Augsburger Allgemeine (Land Nord)
Unsere Augen im Himmel
Satellitenbilder sind heute alltäglich. Dabei hat die Erdbeobachtung in kurzer Zeit unseren Blick auf die Erde verändert. Und die Technik wird immer besser
Eine geheimnisvolle, verlassene Insel in der Flussmündung vor Bissau, der Hauptstadt von Guinea: Der Boden ist steinigbraun, die Grundmauern mehrerer, offensichtlich verfallener Gebäude stehen noch; ebenso eine Anlegestelle für Boote, sonst wirkt alles verlassen. Die gespenstisch leeren Autobahnen in der nordkoreanischen Hauptstadt Pjöngjang; der Parkplatz der Superjachten im Hafen von Monaco – die ganze Welt ist heute nur einen Klick entfernt.
Ein Computer mit Internetanschluss reicht, um kostenlos und in sehr guter Bildqualität beinahe jeden Ort der Welt aus der Vogelperspektive zu betrachten. Die Auflösung ist oft so gut, dass sogar einzelne Menschen auf der Straße auszumachen sind. Inzwischen nehmen wir die Möglichkeiten, die uns die Satellitentechnik eröffnet, beinahe selbstverständlich hin.

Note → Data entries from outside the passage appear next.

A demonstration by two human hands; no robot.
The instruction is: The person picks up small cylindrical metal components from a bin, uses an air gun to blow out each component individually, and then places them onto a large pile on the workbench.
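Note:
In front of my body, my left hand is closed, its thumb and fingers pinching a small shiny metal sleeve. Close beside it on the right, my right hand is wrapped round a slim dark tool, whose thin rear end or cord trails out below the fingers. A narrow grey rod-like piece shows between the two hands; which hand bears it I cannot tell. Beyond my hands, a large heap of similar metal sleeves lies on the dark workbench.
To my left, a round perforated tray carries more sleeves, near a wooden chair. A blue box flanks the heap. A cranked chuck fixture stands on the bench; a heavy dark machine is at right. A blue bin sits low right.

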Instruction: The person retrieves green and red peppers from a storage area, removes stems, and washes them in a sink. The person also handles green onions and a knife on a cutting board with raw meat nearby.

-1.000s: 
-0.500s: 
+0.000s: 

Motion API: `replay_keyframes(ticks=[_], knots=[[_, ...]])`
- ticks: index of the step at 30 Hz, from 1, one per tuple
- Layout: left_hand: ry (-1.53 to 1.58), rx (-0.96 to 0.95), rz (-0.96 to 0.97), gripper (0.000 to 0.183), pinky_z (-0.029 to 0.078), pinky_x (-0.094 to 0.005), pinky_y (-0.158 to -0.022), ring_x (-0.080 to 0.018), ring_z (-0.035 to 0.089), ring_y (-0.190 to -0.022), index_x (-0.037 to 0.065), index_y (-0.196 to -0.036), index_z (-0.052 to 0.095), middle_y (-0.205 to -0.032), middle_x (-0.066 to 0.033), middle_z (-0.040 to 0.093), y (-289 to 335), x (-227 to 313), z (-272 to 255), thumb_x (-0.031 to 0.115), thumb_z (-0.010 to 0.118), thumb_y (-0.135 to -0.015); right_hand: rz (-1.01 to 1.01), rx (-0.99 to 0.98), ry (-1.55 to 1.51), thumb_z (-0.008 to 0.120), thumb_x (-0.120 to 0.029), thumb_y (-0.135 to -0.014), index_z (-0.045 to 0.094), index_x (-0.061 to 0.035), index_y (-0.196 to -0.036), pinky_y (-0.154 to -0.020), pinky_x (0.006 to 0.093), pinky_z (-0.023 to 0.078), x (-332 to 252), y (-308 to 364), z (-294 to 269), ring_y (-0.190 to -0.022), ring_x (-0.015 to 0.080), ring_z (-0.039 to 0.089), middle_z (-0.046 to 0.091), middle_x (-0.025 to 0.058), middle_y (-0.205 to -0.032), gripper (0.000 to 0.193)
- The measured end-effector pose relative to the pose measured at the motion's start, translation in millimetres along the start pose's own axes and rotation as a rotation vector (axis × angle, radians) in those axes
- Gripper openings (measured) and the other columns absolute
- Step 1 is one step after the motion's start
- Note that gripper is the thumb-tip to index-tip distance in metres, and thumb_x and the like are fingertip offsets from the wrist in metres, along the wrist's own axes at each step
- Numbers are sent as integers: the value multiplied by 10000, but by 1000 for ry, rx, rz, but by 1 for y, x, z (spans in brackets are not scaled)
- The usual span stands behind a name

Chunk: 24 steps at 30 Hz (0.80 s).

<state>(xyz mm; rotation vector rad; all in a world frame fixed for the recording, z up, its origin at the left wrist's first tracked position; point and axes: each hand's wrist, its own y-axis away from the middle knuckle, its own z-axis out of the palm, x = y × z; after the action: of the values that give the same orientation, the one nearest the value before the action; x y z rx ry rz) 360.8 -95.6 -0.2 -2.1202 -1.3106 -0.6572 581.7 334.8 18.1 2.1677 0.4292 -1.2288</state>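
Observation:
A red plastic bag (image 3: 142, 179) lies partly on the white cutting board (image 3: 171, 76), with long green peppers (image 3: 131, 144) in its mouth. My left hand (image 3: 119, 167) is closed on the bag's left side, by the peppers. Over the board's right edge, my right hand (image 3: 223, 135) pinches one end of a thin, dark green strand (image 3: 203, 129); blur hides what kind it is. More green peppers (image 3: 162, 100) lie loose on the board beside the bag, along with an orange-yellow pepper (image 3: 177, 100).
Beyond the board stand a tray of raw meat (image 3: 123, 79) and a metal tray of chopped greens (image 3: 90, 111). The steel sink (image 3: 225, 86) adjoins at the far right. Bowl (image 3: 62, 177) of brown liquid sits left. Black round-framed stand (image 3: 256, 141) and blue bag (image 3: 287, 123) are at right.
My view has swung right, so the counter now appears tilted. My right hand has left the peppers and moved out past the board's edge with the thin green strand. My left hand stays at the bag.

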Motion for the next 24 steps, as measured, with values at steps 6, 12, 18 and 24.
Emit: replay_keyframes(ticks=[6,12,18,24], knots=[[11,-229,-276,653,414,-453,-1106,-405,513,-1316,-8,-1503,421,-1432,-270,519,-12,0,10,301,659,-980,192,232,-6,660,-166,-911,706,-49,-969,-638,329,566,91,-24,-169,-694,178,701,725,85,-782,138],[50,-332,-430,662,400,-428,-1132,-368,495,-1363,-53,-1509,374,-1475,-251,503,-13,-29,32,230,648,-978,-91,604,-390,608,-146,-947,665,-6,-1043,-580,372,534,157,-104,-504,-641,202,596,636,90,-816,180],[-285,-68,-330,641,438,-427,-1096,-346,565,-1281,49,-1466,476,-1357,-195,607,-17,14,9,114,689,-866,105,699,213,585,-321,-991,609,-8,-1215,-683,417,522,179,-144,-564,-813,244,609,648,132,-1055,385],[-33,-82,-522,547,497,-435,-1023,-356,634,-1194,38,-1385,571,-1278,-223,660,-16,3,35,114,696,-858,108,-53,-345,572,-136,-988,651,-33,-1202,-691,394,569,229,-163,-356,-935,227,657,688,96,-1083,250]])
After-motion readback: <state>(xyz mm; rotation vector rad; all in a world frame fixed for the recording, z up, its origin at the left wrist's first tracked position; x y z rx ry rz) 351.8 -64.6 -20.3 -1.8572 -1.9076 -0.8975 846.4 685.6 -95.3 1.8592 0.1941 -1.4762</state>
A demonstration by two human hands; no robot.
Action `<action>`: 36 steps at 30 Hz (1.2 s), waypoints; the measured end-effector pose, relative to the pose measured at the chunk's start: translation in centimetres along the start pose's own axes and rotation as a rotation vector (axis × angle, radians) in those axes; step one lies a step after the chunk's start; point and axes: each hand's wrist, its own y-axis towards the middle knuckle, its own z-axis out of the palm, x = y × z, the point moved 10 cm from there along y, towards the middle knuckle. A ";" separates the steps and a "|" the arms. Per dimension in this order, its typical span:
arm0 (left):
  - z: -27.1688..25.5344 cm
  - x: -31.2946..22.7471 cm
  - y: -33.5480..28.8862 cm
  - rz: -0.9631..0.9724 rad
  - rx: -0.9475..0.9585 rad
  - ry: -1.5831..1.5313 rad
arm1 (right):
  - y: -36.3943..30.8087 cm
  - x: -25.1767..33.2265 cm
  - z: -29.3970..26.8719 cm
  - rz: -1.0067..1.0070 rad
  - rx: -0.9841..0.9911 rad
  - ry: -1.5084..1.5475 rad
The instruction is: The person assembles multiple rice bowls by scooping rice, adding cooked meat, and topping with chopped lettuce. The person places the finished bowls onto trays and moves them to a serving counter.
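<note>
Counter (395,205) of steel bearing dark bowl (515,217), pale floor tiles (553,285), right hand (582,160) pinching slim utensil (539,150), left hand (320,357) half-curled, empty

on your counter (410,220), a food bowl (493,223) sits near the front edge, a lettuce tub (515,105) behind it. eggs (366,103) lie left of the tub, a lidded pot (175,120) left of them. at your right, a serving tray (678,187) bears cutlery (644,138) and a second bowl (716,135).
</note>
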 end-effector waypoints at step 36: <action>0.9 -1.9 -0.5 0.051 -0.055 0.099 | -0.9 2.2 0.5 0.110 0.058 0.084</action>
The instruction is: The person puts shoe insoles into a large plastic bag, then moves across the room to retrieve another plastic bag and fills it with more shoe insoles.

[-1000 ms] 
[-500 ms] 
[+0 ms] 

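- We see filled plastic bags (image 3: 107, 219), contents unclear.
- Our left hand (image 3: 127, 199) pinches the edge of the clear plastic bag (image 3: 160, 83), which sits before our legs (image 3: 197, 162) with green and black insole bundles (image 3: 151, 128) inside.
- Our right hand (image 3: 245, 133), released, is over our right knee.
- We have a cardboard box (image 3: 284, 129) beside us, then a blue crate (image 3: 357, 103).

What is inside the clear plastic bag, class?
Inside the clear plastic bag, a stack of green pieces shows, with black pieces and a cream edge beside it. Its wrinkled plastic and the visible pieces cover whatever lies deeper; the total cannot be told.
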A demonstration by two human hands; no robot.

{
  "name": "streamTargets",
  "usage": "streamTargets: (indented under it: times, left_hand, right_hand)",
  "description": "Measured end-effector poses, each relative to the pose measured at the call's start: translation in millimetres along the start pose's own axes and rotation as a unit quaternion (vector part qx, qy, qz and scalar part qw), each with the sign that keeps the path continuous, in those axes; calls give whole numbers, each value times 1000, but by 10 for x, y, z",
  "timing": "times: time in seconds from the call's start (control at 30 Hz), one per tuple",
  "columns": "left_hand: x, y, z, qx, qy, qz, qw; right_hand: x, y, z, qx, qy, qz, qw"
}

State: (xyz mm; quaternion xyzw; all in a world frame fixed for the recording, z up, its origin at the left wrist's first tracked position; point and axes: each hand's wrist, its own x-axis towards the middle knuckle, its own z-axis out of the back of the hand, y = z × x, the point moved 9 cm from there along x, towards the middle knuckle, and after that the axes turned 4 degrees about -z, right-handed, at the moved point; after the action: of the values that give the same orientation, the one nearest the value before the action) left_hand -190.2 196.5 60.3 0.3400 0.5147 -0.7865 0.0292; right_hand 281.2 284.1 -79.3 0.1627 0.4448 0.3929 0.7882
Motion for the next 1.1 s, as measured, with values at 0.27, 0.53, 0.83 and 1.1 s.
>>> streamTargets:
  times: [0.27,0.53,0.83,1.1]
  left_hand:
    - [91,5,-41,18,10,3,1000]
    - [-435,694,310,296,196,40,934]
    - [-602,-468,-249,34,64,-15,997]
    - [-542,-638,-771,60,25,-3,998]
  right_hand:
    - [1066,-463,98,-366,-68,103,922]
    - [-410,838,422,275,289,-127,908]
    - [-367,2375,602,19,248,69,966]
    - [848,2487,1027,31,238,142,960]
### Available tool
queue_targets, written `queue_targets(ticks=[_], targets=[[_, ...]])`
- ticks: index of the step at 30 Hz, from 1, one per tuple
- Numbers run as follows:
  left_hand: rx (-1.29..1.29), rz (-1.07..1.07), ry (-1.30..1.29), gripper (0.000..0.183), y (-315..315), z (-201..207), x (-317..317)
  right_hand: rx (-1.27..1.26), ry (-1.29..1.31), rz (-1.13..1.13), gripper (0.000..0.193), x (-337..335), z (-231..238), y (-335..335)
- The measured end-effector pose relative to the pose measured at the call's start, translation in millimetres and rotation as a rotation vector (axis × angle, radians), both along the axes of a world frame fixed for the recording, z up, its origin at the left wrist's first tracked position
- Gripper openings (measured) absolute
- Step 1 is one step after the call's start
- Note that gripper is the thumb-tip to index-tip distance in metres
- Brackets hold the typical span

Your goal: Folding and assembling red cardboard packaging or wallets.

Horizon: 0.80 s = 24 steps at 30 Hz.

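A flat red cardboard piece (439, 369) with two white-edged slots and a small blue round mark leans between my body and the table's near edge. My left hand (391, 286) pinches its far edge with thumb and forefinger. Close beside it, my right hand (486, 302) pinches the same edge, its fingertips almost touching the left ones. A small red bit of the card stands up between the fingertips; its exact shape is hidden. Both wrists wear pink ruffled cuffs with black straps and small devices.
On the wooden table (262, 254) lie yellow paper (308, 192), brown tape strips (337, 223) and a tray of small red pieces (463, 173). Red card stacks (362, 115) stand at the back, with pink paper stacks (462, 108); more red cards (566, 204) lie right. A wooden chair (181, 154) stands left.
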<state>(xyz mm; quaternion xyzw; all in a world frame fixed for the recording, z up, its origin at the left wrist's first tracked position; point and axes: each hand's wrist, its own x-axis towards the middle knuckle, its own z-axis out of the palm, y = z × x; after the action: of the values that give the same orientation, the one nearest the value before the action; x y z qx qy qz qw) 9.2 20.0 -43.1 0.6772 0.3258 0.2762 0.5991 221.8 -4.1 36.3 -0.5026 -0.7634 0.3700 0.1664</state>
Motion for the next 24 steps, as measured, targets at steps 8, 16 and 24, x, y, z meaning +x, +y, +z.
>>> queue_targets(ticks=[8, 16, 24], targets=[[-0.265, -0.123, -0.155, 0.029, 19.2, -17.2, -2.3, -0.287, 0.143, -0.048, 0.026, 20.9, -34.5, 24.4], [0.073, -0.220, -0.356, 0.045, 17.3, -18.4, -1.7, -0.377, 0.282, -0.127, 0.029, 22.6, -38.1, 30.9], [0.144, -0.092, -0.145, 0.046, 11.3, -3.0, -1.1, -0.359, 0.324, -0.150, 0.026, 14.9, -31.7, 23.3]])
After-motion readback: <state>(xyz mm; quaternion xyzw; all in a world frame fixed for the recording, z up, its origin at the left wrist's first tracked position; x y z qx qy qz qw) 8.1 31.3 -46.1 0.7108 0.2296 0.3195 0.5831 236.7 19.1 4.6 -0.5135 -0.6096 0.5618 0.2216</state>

Dabei hat das große Zeitalter der Fernerkundung mit Satelliten erst in den 60er Jahren des vergangenen Jahrhunderts so richtig begonnen.
Es war natürlich das Militär, das diese Entwicklung befeuerte. Im Zeitalter des Kalten Kriegs wurden die nötigen Voraussetzungen dafür geschaffen: leistungsfähige und zuverlässige Trägerraketen sowie digitale Bildverarbeitung und Datenübertragung beziehungsweise -speicherung. Heute sind Satelliten zwar immer noch Hightech. Aber längst mischt eine unüberschaubare Vielzahl von privaten und staatlichen Akteuren in diesem Feld mit. Im Sommer dieses Jahres gab es nach Angaben von Statista über 1700 Satelliten im All, die meisten davon Telekommunikations- und Fernsehsatelliten. Aber die Erdbeobachtung ist von wachsender Bedeutung.
Satelliten können schnell und eindeutig Änderungen bei der Landnutzung erkennen. Sie zeigen Archäologen den Ort verschütteter Siedlungen und Bauingenieuren die Topografie eines Geländes und den Fortschritt von Großbaustellen. Sie helfen Katastrophenhelfern nach Erdbeben oder Vulkanausbrüchen bei der Abschätzung von Schäden und der Planung von Soforteinsätzen. Und natürlich werden sie weiterhin besonders intensiv vom Militär genutzt. Stand der öffentlich verfügbaren Technik ist heute, aus 800 Kilometer Entfernung noch Objekte zu erkennen, die kleiner sind als ein Meter. Was die Militärs können, ist geheim – und wahrscheinlich deutlich besser.
Erdbeobachtung heißt natürlich viel mehr, als nur Fotos zu machen und auszuwerten. Satelliten tasten die Erde mit Radar und Licht in einer Vielzahl von Spektren ab. Dabei vermessen sie nicht nur die Oberfläche der Erde mit unerreichter Genauigkeit. Sie erfassen die Dichte von Eis ebenso wie die Konzentration von Klimagasen in der Atmosphäre oder den Zustand von Wäldern und Meeren.
Faszinierend und auch für den Laien sofort zu verstehen, sind aber Satellitenfotos. Eine Auswahl beeindruckender Satellitenbilder präsentiert jetzt der opulente Bildband „Europa – Kontinent der Vielfalt“. Städte, Landschaften und ihre Formung durch den Menschen lassen sich kaum besser darstellen.